The answer is the data below, repeated exactly, with no pictures included.

◆ ◆ ◆ ◆

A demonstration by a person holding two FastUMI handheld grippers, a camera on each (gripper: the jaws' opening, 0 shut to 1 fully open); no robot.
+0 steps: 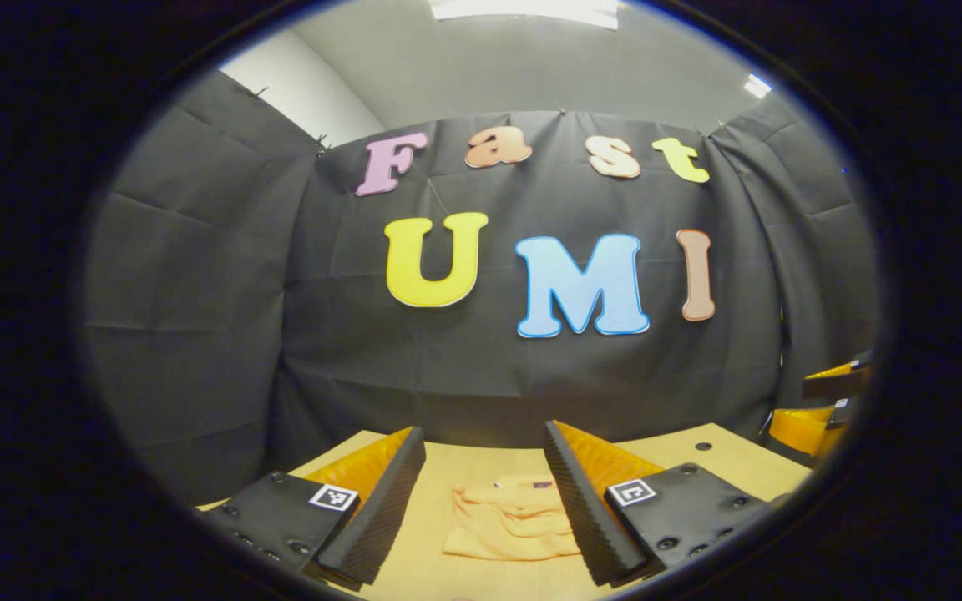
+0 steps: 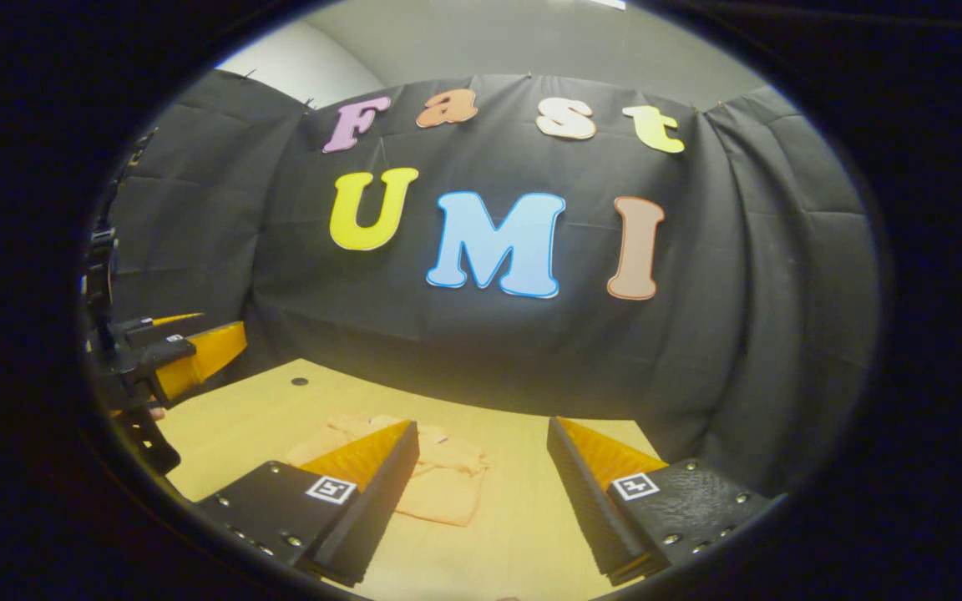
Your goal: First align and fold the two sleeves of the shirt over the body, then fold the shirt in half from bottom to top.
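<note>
In the left gripper view the left gripper (image 1: 485, 501) sits lowest in the picture with its two fingers spread wide apart and nothing between them, just hanging above the tabletop (image 1: 698, 463). Looking past those fingers, the shirt (image 1: 510, 522) lies on the wood in a compact folded bundle, pale orange, a bit rumpled on top, with a small dark tag at its far edge. It's partly hidden behind the finger on the right side of that view. Further off, at the tabletop's right edge, part of the other gripper pokes in.

Same deal in the right gripper view: the right gripper (image 2: 481, 492) has its fingers wide open too, holding nothing, up off the table. The shirt shows beyond and partly behind the finger on the left side of that view, roughly mid-table, well short of the far edge. Further back there's a small dark hole (image 2: 300, 381) in the tabletop near the far left corner. Behind all that hangs the black cloth wall (image 2: 740, 292).
</note>
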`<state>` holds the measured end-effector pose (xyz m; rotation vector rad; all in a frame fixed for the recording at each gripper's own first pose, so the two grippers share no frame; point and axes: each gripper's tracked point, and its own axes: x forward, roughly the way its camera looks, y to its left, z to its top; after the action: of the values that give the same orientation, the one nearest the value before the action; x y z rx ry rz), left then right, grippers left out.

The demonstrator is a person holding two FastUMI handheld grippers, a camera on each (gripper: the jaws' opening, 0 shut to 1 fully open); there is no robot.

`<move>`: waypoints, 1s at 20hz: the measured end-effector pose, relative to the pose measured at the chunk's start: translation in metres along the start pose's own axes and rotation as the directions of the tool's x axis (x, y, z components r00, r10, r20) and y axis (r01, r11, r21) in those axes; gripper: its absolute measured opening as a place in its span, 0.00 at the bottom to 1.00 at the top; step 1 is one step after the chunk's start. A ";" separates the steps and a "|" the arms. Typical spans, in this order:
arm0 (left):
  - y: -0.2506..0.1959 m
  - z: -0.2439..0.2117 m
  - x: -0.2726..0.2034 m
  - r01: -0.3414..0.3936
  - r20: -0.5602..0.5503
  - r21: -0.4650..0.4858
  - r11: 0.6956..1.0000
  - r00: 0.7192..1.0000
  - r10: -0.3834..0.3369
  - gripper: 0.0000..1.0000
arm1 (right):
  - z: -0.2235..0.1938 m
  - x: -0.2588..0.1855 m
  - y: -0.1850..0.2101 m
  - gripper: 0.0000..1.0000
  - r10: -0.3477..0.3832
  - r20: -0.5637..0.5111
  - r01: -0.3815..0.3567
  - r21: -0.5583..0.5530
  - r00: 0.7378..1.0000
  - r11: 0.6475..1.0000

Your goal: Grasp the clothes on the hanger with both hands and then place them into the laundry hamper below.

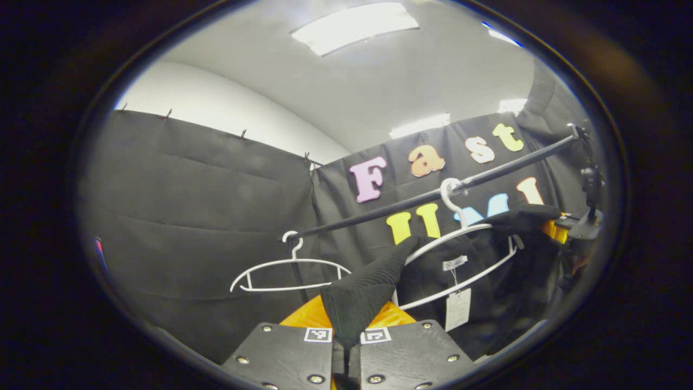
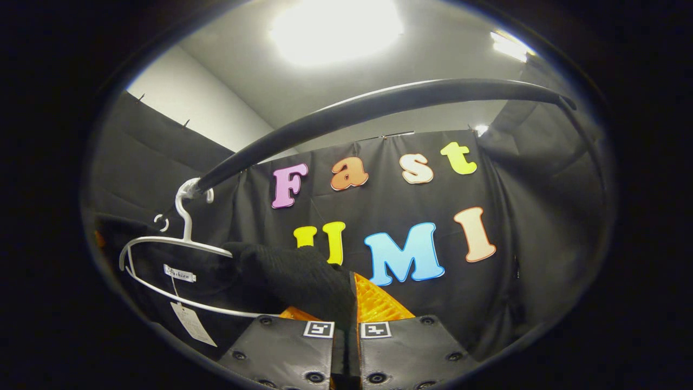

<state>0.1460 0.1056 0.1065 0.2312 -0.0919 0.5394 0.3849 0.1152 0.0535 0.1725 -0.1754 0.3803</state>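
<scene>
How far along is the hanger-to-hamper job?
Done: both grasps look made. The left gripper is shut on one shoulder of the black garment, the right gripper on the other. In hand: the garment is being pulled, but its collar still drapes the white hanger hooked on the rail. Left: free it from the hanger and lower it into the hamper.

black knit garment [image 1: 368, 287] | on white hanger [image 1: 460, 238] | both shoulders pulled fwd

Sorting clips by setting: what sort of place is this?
Probably a staged recording booth, not a home: black cloth walls, a bare clothes rail with white hangers, one holding a black garment, and ceiling panel lights.
</scene>
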 end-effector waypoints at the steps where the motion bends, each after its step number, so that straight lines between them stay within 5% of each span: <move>1: 0.003 0.004 0.004 0.006 0.009 -0.009 1.000 1.000 -0.006 0.04 | 0.001 0.003 -0.004 0.04 -0.004 0.001 0.004 0.002 1.000 1.000; 20: 0.040 -0.075 0.062 0.129 -0.112 -0.270 0.954 0.980 -0.164 0.04 | -0.058 0.038 -0.028 0.04 0.006 -0.163 0.010 0.100 0.987 0.995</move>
<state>0.1804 0.1881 0.0503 -0.0567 -0.0144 0.3878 0.4378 0.1146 0.0013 0.2395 0.0056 0.3994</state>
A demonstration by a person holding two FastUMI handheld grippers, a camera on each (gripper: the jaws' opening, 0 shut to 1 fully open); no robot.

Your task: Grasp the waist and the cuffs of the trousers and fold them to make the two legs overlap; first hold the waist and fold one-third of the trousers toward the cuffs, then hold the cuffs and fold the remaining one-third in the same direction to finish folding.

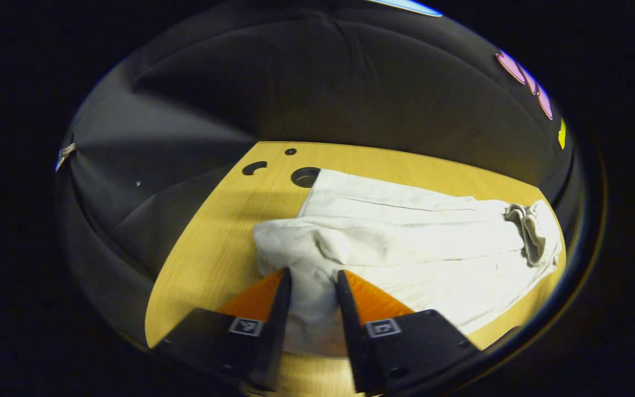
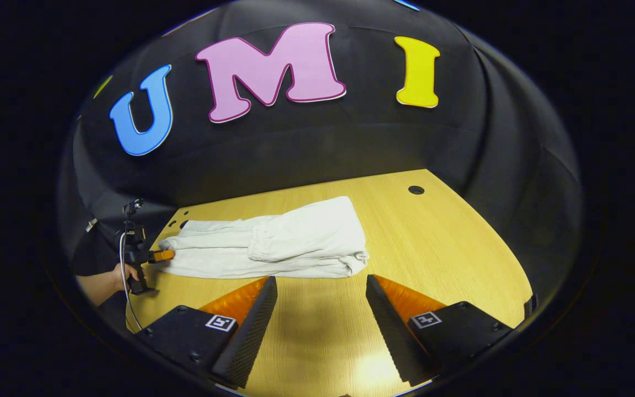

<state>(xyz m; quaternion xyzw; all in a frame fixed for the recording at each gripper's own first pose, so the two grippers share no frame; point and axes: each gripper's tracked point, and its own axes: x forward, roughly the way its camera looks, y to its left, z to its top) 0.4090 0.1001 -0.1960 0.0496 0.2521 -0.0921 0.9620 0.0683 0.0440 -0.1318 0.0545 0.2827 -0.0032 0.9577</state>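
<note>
White trousers (image 2: 273, 245) lie along the wooden table (image 2: 433, 259), legs overlapped, with the waist part folded back over the middle. In the left gripper view the trousers (image 1: 405, 237) stretch away from me, the bunched waistband (image 1: 532, 226) at the far right. My left gripper (image 1: 313, 281) is shut on the cuff end, with cloth bunched up between its fingers. From the right gripper view the left gripper (image 2: 160, 255) sits at the trousers' left end. My right gripper (image 2: 322, 286) stands open over bare table, just in front of the folded edge, holding nothing.
A person's hand (image 2: 113, 278) holds the left gripper at the table's left edge. Round holes are cut in the tabletop (image 1: 305, 176) near the cuffs, and another hole (image 2: 415, 189) at the far right. Black cloth walls close in behind the table.
</note>
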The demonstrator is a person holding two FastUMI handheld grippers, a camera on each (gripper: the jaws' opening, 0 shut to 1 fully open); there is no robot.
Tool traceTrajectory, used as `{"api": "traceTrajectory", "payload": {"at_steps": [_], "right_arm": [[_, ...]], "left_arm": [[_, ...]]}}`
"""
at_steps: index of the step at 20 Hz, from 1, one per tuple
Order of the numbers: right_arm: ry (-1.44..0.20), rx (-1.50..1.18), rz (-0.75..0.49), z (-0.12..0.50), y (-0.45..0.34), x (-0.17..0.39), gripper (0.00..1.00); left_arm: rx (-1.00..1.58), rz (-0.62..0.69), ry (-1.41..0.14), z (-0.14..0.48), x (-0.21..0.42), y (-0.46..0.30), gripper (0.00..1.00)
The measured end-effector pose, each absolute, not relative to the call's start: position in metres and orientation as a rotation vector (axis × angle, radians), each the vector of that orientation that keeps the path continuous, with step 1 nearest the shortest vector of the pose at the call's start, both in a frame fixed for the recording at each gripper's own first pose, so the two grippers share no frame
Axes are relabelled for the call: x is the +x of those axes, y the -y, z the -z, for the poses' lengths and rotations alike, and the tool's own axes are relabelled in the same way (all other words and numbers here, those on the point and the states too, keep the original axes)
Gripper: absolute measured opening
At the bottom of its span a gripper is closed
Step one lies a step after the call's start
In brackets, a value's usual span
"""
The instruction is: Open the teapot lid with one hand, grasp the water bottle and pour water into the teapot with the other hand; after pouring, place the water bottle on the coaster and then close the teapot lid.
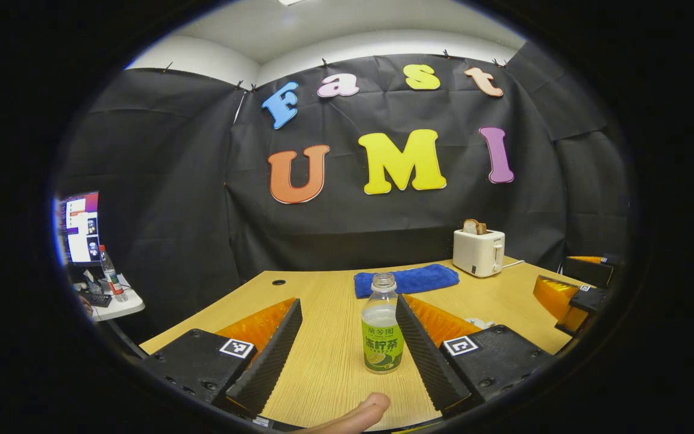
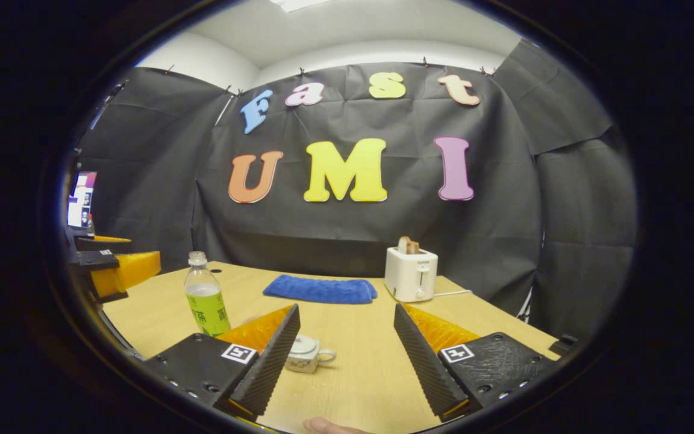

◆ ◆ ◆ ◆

Worked solution:
A demonstration by a person holding two FastUMI handheld grippers, a camera on each (gripper: the jaws' opening, 0 shut to 1 fully open); no robot.
+0 steps: 
+0 steps: 
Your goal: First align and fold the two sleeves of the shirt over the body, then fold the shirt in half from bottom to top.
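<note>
In the left gripper view the left gripper (image 1: 485, 501) sits lowest in the picture with its two fingers spread wide apart and nothing between them, just hanging above the tabletop (image 1: 698, 463). Looking past those fingers, the shirt (image 1: 510, 522) lies on the wood in a compact folded bundle, pale orange, a bit rumpled on top, with a small dark tag at its far edge. It's partly hidden behind the finger on the right side of that view. Further off, at the tabletop's right edge, part of the other gripper pokes in.

Same deal in the right gripper view: the right gripper (image 2: 481, 492) has its fingers wide open too, holding nothing, up off the table. The shirt shows beyond and partly behind the finger on the left side of that view, roughly mid-table, well short of the far edge. Further back there's a small dark hole (image 2: 300, 381) in the tabletop near the far left corner. Behind all that hangs the black cloth wall (image 2: 740, 292).
</note>
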`<state>` holds the measured end-effector pose (xyz m; rotation vector rad; all in a frame fixed for the recording at each gripper's own first pose, so the two grippers share no frame; point and axes: each gripper's tracked point, and its own axes: x forward, roughly the way its camera looks, y to its left, z to its top; after the action: of the values that give the same orientation, the one nearest the value before the action; x y z rx ry rz), left then right, grippers left out.

The demonstrator is a person holding two FastUMI handheld grippers, a camera on each (gripper: the jaws' opening, 0 shut to 1 fully open); there is no robot.

`<move>`: waypoints, 1s at 20hz: the measured end-effector pose, relative to the pose measured at the chunk's start: translation in metres along the start pose's own axes and rotation as the directions of the tool's x axis (x, y, z components r00, r10, r20) and y axis (r01, r11, r21) in those axes; gripper: its absolute measured opening as a place in its span, 0.00 at the bottom to 1.00 at the top; step 1 is one step after the chunk's start. A ";" separates the steps and a "|" the arms. Typical spans, in this order:
arm0 (left):
  - y: -0.2506..0.1959 m
  - z: -0.2439..0.2117 m
  - x: -0.2726..0.2034 m
  - r01: -0.3414..0.3936
  - r20: -0.5602..0.5503
  - r21: -0.4650..0.4858
  - r11: 0.6956..1.0000
  - r00: 0.7192..1.0000
  - r10: -0.3834..0.3369
  - gripper: 0.0000..1.0000
arm1 (right):
  - z: -0.2235..0.1938 m
  - x: -0.2588..0.1855 m
  - y: -0.1850..0.2101 m
  - gripper: 0.0000..1.0000
  - r10: -0.3477..0.3832
  - r20: -0.5637..0.5111
  - r01: -0.3815..0.3567
  - r21: -0.5583..0.5530
  - r00: 0.7378..1.0000
  - r11: 0.6475..1.0000

Your goal: Grasp the clothes on the hanger with both hands and then place them into the laundry hamper below.


<state>0.1460 0.1056 0.1065 0.2312 -0.0919 0.5394 0.3849 0.1152 0.0535 0.1725 -0.1754 0.3803</state>
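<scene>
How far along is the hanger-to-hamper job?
Done: both grasps look made. The left gripper is shut on one shoulder of the black garment, the right gripper on the other. In hand: the garment is being pulled, but its collar still drapes the white hanger hooked on the rail. Left: free it from the hanger and lower it into the hamper.

black knit garment [image 1: 368, 287] | on white hanger [image 1: 460, 238] | both shoulders pulled fwd

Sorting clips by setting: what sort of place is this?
Probably a staged recording booth, not a home: black cloth walls, a bare clothes rail with white hangers, one holding a black garment, and ceiling panel lights.
</scene>
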 end-effector waypoints at the steps where the motion bends, each after its step number, so that straight lines between them stay within 5% of each span: <move>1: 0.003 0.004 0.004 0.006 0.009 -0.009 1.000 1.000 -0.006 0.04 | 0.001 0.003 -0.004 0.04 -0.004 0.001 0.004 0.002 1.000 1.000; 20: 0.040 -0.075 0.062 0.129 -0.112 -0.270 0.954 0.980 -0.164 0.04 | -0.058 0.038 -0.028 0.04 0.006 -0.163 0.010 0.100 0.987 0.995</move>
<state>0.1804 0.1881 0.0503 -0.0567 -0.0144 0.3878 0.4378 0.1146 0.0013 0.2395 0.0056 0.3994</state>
A demonstration by a person holding two FastUMI handheld grippers, a camera on each (gripper: the jaws' opening, 0 shut to 1 fully open); no robot.

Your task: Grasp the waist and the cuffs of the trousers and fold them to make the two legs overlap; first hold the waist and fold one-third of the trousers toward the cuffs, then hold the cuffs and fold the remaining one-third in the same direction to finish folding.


<state>(xyz m; quaternion xyzw; all in a frame fixed for the recording at each gripper's own first pose, so the two grippers share no frame; point and axes: each gripper's tracked point, and its own axes: x forward, roughly the way its camera looks, y to its left, z to its top) 0.4090 0.1001 -0.1960 0.0496 0.2521 -0.0921 0.9620 0.0683 0.0440 -0.1318 0.0545 0.2827 -0.0032 0.9577</state>
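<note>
White trousers (image 2: 273, 245) lie along the wooden table (image 2: 433, 259), legs overlapped, with the waist part folded back over the middle. In the left gripper view the trousers (image 1: 405, 237) stretch away from me, the bunched waistband (image 1: 532, 226) at the far right. My left gripper (image 1: 313, 281) is shut on the cuff end, with cloth bunched up between its fingers. From the right gripper view the left gripper (image 2: 160, 255) sits at the trousers' left end. My right gripper (image 2: 322, 286) stands open over bare table, just in front of the folded edge, holding nothing.
A person's hand (image 2: 113, 278) holds the left gripper at the table's left edge. Round holes are cut in the tabletop (image 1: 305, 176) near the cuffs, and another hole (image 2: 415, 189) at the far right. Black cloth walls close in behind the table.
</note>
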The demonstrator is a person holding two FastUMI handheld grippers, a camera on each (gripper: the jaws' opening, 0 shut to 1 fully open); there is no robot.
Tool traceTrajectory, used as `{"api": "traceTrajectory", "payload": {"at_steps": [_], "right_arm": [[_, ...]], "left_arm": [[_, ...]]}}`
"""
at_steps: index of the step at 20 Hz, from 1, one per tuple
Order of the numbers: right_arm: ry (-1.44..0.20), rx (-1.50..1.18), rz (-0.75..0.49), z (-0.12..0.50), y (-0.45..0.34), x (-0.17..0.39), gripper (0.00..1.00); left_arm: rx (-1.00..1.58), rz (-0.62..0.69), ry (-1.41..0.14), z (-0.14..0.48), x (-0.21..0.42), y (-0.46..0.30), gripper (0.00..1.00)
The measured end-effector pose, each absolute, not relative to the call's start: position in metres and orientation as a rotation vector (axis × angle, radians), each the vector of that orientation that keeps the path continuous, with step 1 nearest the shortest vector of the pose at the call's start, both in a frame fixed for the recording at each gripper's own first pose, so the two grippers share no frame
Axes are relabelled for the call: x is the +x of those axes, y the -y, z the -z, for the poses' lengths and rotations alike, and the tool's own axes are relabelled in the same way (all other words and numbers here, those on the point and the states too, keep the original axes)
Gripper: absolute measured opening
At the bottom of its span a gripper is closed
Step one lies a step after the call's start
In brackets, a value's usual span
"""
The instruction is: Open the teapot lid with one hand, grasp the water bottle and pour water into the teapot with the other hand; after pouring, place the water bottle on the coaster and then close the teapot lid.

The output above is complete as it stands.